The Kelly Criterion shows that for a given volatile security this is satisfied when

$f = \frac {\mu - r} {\sigma^2}$

where $f$ is the fraction of available capital invested that maximizes the expected geometric growth rate, $\mu$ is the expected growth rate coefficient, $\sigma^2$ is the variance of the growth rate coefficient and $r$ is the risk-free rate of return. Note that a symmetric probability density function was assumed here.

Computations of growth optimal portfolios can suffer tremendous garbage in, garbage out problems. For example, the cases below take as given the expected return and covariance structure of assets, but these parameters are at best estimates or models that have significant uncertainty. If portfolio weights are largely a function of estimation errors, then Ex-post performance of a growth-optimal portfolio may differ fantastically from the ex-ante prediction. Parameter uncertainty and estimation errors are a large topic in portfolio theory.
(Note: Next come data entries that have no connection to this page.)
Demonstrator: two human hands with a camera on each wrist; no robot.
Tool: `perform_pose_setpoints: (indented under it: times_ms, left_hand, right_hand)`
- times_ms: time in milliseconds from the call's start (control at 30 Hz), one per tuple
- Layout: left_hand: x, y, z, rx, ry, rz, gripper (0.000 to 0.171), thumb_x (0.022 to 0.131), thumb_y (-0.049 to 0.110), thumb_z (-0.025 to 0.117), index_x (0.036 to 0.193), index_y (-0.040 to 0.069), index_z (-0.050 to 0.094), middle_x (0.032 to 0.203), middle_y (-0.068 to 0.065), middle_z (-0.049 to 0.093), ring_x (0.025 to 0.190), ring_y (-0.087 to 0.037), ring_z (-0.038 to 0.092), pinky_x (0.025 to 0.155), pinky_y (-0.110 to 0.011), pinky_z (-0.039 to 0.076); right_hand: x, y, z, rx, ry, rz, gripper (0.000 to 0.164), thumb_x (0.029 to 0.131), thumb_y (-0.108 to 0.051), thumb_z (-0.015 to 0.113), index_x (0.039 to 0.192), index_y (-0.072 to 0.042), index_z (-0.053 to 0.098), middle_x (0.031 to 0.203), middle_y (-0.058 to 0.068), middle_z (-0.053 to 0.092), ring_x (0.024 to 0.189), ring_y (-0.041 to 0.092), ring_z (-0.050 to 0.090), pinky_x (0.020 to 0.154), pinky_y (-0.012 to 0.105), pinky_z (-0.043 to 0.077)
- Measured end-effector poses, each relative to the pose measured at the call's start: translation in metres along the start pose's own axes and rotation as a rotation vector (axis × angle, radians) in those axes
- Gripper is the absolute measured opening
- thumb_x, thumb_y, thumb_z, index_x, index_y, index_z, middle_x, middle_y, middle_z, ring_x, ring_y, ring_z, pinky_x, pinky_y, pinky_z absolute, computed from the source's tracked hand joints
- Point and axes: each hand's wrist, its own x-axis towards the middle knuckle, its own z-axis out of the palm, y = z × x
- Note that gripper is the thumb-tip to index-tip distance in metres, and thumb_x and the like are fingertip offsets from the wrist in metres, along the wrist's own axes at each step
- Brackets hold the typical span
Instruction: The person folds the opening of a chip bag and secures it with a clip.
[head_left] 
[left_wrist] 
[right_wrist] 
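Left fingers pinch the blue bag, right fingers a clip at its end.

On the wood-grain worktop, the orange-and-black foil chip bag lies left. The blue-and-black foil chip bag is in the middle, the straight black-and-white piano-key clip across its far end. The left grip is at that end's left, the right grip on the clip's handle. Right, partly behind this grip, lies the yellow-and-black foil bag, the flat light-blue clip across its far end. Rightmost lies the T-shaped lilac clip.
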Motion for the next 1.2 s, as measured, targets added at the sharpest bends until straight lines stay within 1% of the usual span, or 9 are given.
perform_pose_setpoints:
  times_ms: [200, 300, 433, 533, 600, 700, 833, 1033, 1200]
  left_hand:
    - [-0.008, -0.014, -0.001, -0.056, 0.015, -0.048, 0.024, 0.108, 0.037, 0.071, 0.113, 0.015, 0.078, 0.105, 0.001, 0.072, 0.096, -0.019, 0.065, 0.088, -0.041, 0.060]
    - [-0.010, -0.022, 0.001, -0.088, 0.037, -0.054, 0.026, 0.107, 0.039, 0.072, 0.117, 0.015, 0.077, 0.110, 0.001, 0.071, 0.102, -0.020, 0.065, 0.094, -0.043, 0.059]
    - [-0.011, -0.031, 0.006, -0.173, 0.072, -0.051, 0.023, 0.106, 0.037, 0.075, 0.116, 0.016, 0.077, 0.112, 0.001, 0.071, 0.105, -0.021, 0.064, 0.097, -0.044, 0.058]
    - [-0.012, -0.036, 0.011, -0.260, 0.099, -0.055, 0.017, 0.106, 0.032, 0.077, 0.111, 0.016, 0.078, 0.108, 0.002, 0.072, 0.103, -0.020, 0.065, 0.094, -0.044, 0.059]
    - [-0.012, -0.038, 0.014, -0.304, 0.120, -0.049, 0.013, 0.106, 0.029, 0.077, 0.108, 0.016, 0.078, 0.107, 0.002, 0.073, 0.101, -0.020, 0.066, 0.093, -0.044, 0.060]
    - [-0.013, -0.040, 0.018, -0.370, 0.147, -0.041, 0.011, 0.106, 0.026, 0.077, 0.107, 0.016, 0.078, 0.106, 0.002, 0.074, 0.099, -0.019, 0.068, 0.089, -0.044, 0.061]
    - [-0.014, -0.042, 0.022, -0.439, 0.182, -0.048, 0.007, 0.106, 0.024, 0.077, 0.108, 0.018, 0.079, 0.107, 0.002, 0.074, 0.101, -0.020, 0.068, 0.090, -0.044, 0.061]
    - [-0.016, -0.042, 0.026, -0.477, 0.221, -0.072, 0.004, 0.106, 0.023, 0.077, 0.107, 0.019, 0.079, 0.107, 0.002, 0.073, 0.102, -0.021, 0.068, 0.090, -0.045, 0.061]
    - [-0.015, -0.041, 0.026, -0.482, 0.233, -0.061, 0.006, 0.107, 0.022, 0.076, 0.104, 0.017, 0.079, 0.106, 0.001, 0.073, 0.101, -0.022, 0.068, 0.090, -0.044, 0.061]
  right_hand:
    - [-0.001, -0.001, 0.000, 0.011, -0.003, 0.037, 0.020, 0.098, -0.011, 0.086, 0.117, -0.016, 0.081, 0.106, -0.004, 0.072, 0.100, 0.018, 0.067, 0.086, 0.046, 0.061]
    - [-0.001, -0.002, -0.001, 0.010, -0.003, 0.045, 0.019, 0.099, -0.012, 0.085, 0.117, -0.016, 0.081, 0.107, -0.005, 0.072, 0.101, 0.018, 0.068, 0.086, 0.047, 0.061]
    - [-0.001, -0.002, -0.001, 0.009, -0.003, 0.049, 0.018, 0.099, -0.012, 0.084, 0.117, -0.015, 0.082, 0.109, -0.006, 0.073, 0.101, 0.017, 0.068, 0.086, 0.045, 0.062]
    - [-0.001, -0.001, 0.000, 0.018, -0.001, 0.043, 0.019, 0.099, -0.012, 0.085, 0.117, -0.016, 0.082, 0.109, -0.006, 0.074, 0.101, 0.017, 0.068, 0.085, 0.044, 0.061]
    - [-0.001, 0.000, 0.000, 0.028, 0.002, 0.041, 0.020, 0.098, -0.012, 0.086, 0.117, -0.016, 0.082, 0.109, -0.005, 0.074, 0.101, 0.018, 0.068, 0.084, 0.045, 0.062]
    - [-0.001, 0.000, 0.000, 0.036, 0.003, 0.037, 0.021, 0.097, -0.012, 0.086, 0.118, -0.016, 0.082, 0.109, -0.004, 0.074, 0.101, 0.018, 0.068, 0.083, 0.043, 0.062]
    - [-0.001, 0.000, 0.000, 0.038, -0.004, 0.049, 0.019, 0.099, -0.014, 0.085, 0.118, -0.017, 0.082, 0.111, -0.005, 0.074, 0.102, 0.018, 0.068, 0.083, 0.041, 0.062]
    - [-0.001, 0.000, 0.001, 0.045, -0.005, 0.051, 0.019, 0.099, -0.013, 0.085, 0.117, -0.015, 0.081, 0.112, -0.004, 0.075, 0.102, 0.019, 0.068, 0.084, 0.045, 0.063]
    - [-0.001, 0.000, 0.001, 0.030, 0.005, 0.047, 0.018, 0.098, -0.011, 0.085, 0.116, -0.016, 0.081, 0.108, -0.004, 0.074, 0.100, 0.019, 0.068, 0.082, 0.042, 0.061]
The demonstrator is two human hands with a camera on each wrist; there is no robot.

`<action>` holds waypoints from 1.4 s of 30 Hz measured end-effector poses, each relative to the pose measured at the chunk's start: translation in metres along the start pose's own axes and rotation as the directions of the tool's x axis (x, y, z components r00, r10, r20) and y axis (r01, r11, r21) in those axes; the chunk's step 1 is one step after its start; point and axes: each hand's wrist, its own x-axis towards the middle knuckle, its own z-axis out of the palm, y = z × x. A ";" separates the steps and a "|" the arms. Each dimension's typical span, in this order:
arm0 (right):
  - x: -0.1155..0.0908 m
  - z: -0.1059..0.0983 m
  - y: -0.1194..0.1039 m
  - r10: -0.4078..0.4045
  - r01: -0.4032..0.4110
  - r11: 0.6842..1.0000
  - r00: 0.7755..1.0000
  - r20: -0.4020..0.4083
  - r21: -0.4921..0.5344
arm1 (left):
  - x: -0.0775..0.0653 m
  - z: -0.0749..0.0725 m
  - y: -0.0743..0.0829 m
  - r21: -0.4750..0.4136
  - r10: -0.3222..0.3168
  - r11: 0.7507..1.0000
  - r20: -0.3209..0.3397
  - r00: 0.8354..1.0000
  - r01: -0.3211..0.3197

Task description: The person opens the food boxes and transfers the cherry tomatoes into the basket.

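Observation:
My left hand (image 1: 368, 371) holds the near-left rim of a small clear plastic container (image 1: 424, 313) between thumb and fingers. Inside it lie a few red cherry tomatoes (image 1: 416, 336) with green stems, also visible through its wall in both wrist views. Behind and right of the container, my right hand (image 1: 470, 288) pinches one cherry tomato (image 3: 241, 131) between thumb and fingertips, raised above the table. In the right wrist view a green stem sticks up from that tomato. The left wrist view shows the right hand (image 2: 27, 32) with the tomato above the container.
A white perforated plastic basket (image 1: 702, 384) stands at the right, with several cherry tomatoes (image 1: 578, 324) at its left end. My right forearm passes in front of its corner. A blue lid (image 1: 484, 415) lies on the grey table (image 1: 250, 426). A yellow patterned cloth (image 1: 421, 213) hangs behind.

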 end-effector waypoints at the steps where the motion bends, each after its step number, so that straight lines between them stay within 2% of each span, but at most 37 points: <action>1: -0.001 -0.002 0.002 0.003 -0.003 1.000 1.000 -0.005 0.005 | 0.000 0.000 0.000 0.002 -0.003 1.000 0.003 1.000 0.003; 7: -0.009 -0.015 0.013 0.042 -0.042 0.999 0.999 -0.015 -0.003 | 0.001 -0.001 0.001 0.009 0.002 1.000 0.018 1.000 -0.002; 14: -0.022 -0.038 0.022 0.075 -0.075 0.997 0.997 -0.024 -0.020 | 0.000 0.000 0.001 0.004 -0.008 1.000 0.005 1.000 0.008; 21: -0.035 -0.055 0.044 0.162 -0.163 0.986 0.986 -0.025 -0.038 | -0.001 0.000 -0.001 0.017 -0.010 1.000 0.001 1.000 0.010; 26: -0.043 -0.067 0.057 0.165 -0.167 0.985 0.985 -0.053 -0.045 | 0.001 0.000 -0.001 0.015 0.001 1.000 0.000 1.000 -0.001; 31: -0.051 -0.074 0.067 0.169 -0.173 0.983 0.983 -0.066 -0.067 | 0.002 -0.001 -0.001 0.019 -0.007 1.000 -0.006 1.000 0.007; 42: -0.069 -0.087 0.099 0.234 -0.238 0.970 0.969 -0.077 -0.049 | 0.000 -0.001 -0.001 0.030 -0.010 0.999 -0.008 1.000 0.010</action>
An approach to counteract the unknown risk is to invest less than the Kelly criterion.

Rough estimates are still useful. If we take excess return 6% and volatility 15% then the yearly Sharpe ratio is (μ − r)/σ = 40%. The Kelly fraction (i.e., the appropriate investment) for these values is (μ − r)/σ^{2} = 267%. (That is, one could achieve the Kelly criterion by investing in a diverse set of stocks with a beta of 2.67.) However the market invests 100% in itself so the market is apparently making its investment decisions using 1 / 2.67 = 37.5% of the Kelly criterion value.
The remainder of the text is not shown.